:: Required action ::
In the data below, the answer is the run of lines from the line containing "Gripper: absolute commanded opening" through the line containing "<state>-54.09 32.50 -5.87", both included; print it exactly and nothing else.

:: Exercise materials ::
━━━━━━━━━━━━━━━━━━━━━━━━━━━━━━

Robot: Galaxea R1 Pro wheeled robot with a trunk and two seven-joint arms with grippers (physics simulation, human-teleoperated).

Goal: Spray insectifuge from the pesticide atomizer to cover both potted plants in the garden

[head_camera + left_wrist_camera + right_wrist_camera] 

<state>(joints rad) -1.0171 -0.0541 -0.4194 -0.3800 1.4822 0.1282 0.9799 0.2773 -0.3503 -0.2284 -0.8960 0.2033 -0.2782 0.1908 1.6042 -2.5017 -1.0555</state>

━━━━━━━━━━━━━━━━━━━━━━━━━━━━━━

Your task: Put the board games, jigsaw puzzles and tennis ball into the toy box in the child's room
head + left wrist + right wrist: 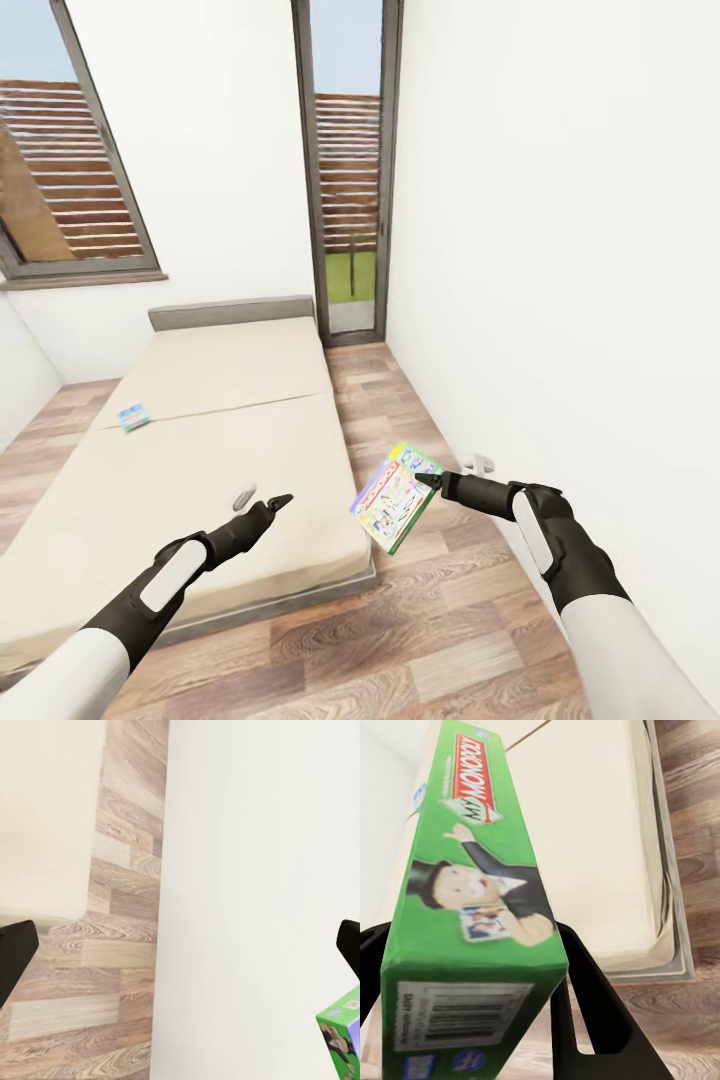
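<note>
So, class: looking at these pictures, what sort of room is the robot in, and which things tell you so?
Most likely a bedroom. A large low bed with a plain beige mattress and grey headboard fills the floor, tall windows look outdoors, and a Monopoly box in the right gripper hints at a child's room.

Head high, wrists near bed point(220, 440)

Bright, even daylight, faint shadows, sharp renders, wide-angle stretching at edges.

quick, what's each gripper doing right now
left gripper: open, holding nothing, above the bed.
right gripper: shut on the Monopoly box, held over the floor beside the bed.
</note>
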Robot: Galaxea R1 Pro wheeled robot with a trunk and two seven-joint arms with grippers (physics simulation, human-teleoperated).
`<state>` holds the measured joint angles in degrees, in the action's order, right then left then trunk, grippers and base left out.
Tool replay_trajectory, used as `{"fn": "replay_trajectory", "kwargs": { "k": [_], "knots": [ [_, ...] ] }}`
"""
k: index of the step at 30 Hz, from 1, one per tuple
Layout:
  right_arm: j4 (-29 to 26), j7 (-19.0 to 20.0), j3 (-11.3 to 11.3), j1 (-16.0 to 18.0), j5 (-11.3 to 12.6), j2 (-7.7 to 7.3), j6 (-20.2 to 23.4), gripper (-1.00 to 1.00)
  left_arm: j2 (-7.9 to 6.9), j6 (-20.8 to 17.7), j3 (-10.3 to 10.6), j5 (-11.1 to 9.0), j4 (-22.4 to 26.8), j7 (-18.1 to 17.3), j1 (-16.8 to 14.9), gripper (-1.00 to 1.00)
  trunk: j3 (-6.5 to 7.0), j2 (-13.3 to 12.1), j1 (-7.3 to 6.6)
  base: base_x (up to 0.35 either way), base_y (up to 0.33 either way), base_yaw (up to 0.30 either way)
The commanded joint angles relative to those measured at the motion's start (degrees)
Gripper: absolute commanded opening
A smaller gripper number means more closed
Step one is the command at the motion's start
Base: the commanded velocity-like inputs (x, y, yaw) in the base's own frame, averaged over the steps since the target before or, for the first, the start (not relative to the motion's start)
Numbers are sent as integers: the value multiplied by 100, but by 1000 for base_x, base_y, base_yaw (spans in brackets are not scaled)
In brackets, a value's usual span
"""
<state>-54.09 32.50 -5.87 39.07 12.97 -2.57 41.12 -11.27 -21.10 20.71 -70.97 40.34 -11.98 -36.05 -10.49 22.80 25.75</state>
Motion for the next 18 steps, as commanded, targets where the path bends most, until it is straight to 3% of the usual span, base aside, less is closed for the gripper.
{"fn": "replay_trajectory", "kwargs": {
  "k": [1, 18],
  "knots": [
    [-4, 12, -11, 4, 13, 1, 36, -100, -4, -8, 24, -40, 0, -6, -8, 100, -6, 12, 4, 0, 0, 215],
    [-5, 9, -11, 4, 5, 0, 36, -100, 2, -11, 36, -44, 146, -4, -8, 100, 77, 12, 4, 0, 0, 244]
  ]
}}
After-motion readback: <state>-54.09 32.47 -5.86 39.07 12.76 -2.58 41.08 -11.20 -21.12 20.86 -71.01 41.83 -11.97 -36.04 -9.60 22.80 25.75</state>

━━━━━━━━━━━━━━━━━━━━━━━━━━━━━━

:: Result of the exercise ::
Gripper: absolute commanded opening
A smaller gripper number means more closed
Step one is the command at the motion's start
Base: the commanded velocity-like inputs (x, y, yaw) in the base's own frame, averaged over the steps since the target before or, for the first, the start (not relative to the motion's start)
Numbers are sent as integers: the value multiplied by 100, but by 1000 for base_x, base_y, base_yaw (spans in brackets are not scaled)
In brackets, a value's usual span
"""
<state>-54.09 32.50 -5.87 39.07 12.97 -2.57 41.12 -11.27 -21.10 20.71 -70.97 40.34 -11.98 -36.05 -10.49 22.80 25.75</state>

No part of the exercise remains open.